Your objective — Quote the whole listing word for word, please.

Supplied material —
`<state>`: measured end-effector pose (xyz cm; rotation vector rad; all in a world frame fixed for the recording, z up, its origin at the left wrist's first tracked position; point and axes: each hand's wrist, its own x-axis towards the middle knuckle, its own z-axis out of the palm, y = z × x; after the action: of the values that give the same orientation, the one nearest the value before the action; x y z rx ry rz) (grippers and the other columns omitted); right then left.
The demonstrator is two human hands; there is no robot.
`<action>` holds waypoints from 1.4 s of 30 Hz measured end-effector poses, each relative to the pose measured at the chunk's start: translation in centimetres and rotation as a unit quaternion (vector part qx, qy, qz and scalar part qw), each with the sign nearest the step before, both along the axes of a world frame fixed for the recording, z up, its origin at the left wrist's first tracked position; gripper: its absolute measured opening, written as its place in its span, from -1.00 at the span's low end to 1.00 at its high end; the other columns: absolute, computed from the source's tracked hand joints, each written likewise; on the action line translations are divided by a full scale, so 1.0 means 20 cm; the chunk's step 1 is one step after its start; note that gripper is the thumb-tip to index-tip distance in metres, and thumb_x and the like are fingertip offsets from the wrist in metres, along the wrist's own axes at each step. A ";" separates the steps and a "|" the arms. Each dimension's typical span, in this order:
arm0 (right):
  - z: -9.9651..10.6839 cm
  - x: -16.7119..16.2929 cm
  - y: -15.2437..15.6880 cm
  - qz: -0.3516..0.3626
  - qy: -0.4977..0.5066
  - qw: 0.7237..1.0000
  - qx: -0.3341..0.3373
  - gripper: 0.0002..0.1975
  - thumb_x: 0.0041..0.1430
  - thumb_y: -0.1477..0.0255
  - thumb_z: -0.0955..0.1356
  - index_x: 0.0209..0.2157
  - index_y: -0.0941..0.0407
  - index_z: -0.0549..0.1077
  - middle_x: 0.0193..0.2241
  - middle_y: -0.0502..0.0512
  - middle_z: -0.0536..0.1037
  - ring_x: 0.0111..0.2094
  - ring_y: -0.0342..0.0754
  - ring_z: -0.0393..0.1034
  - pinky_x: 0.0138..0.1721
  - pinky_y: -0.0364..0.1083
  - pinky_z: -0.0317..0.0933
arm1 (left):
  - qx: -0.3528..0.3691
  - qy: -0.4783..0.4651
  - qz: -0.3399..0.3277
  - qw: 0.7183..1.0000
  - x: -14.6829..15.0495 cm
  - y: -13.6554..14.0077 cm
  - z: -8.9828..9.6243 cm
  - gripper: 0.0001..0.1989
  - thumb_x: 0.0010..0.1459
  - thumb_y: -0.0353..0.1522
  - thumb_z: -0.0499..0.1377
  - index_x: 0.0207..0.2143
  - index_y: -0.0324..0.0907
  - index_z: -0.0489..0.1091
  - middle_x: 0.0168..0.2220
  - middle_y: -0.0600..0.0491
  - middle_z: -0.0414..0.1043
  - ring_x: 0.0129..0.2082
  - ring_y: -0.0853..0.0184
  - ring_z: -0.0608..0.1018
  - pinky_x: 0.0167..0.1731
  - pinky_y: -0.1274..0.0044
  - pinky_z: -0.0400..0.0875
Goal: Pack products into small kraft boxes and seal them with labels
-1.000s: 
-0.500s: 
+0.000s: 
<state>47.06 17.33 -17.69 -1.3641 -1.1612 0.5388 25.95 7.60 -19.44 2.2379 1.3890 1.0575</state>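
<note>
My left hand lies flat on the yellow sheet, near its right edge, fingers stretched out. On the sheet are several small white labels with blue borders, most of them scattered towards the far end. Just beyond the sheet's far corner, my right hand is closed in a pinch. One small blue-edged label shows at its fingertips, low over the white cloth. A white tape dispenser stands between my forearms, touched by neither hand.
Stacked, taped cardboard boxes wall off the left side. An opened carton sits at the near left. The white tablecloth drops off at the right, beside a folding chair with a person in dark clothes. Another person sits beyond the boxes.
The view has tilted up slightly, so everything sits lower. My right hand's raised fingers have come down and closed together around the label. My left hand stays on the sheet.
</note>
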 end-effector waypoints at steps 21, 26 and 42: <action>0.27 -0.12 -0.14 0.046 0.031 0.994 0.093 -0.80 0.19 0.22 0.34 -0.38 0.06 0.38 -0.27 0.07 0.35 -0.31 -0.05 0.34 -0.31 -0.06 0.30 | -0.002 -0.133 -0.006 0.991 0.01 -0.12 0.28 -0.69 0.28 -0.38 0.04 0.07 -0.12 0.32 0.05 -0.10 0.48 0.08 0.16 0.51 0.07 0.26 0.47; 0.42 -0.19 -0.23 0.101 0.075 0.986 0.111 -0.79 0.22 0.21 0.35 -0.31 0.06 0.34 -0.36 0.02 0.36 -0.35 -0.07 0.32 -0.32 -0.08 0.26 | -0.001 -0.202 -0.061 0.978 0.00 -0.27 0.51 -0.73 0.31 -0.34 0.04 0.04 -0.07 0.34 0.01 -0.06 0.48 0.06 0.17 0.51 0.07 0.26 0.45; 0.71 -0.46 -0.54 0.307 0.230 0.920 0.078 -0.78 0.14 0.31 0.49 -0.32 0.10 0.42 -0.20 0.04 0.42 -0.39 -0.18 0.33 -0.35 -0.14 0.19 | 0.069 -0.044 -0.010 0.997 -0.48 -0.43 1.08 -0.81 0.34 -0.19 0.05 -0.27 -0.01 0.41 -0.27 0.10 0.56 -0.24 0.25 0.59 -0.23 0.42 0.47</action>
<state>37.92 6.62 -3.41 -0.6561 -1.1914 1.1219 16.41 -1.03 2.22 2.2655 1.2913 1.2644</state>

Task response —
`<state>`: measured end-effector pose (xyz cm; rotation vector rad; all in a world frame fixed for the recording, z up, its origin at the left wrist's first tracked position; point and axes: each hand's wrist, its own x-axis towards the middle knuckle, its own z-axis out of the palm, y = z × x; after the action: of the values that give the same orientation, the one nearest the value before the action; x y z rx ry rz) (grippers and the other columns omitted); right then left.
The demonstrator is two human hands; there is no robot.
`<action>` holds waypoints from 1.4 s of 30 Hz measured end-effector poses, each relative to the pose measured at the chunk's start: translation in centimetres and rotation as a unit quaternion (vector part qx, qy, qz and scalar part qw), each with the sign nearest the step before, both along the axes of a world frame fixed for the recording, z up, its origin at the left wrist's first tracked position; gripper: its absolute measured opening, written as its place in its span, from -1.00 at the span's low end to 1.00 at its high end; the other columns: absolute, computed from the source's tracked hand joints, each written likewise; on the action line translations are divided by a full scale, so 1.0 means 20 cm; the chunk's step 1 is one step after its start; note that gripper is the thumb-tip to index-tip distance in metres, and thumb_x and the like are fingertip offsets from the wrist in metres, along the wrist's own axes at each step. A ";" separates the steps and a "|" the arms. Each dimension's typical span, in this order:
arm0 (right):
  - z: -9.9651..10.6839 cm
  - x: -16.7119..16.2929 cm
  - y: -15.2437..15.6880 cm
  - qz: -0.3516..0.3626
  - qy: -0.4977..0.5066
  - qw: 0.7237..1.0000
  - qx: -0.3341..0.3373
  - gripper: 0.0002..0.1975
  - thumb_x: 0.0041..0.1430
  - thumb_y: -0.1477..0.0255
  - thumb_z: -0.0955..0.1356
  - index_x: 0.0209..0.2157
  - index_y: -0.0941..0.0407
  - index_z: -0.0549..0.1077
  - middle_x: 0.0193..0.2241
  - middle_y: -0.0502..0.0512
  - middle_z: -0.0536..0.1037
  - ring_x: 0.0111..0.2094
  - ring_y: -0.0342..0.0754
  - ring_z: -0.0393..0.1034
  - pinky_x: 0.0138..0.1721
  - pinky_y: -0.0364..0.1083
  - pinky_z: -0.0317..0.0933
arm1 (left):
  - qx: -0.3528..0.3691
  - qy: -0.4783..0.4651
  - qz: -0.3399..0.3277
  - qw: 0.7183..1.0000
  - x: -14.6829..15.0495 cm
  - y: -13.6554..14.0077 cm
  - z: -8.9828..9.6243 cm
  - gripper: 0.0001..0.1989
  - thumb_x: 0.0010..0.1459
  - thumb_y: -0.0353..0.1522
  - thumb_z: -0.0499..0.1377
  - index_x: 0.0207..0.2143
  - index_y: -0.0324..0.0907
  - index_z: -0.0489..0.1091
  - middle_x: 0.0168..0.2220
  - middle_y: -0.0600..0.0491
  - middle_z: -0.0414..0.1043
  - ring_x: 0.0129..0.2082
  - ring_y: -0.0853..0.0184
  - ring_z: -0.0608..0.1018
  - pinky_x: 0.0167..0.1731
  - pinky_y: -0.1274..0.0044
  - pinky_z: -0.0400..0.0875
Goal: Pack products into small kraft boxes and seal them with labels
-1.000s: 
-0.500s: 
+0.000s: 
<state>47.06 17.33 -17.69 -1.3641 -1.1612 0.5388 25.95 7.60 -19.44 2.2379 1.3890 1.0575</state>
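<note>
My left hand lies flat on the yellow sheet, near its right edge, fingers stretched out. On the sheet are several small white labels with blue borders, most of them scattered towards the far end. Just beyond the sheet's far corner, my right hand is closed in a pinch. One small blue-edged label shows at its fingertips, low over the white cloth. A white tape dispenser stands between my forearms, touched by neither hand.
Stacked, taped cardboard boxes wall off the left side. An opened carton sits at the near left. The white tablecloth drops off at the right, beside a folding chair with a person in dark clothes. Another person sits beyond the boxes.
The view has tilted up slightly, so everything sits lower. My right hand's raised fingers have come down and closed together around the label. My left hand stays on the sheet.
</note>
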 end-effector waypoints at steps 21, 26 and 42: <action>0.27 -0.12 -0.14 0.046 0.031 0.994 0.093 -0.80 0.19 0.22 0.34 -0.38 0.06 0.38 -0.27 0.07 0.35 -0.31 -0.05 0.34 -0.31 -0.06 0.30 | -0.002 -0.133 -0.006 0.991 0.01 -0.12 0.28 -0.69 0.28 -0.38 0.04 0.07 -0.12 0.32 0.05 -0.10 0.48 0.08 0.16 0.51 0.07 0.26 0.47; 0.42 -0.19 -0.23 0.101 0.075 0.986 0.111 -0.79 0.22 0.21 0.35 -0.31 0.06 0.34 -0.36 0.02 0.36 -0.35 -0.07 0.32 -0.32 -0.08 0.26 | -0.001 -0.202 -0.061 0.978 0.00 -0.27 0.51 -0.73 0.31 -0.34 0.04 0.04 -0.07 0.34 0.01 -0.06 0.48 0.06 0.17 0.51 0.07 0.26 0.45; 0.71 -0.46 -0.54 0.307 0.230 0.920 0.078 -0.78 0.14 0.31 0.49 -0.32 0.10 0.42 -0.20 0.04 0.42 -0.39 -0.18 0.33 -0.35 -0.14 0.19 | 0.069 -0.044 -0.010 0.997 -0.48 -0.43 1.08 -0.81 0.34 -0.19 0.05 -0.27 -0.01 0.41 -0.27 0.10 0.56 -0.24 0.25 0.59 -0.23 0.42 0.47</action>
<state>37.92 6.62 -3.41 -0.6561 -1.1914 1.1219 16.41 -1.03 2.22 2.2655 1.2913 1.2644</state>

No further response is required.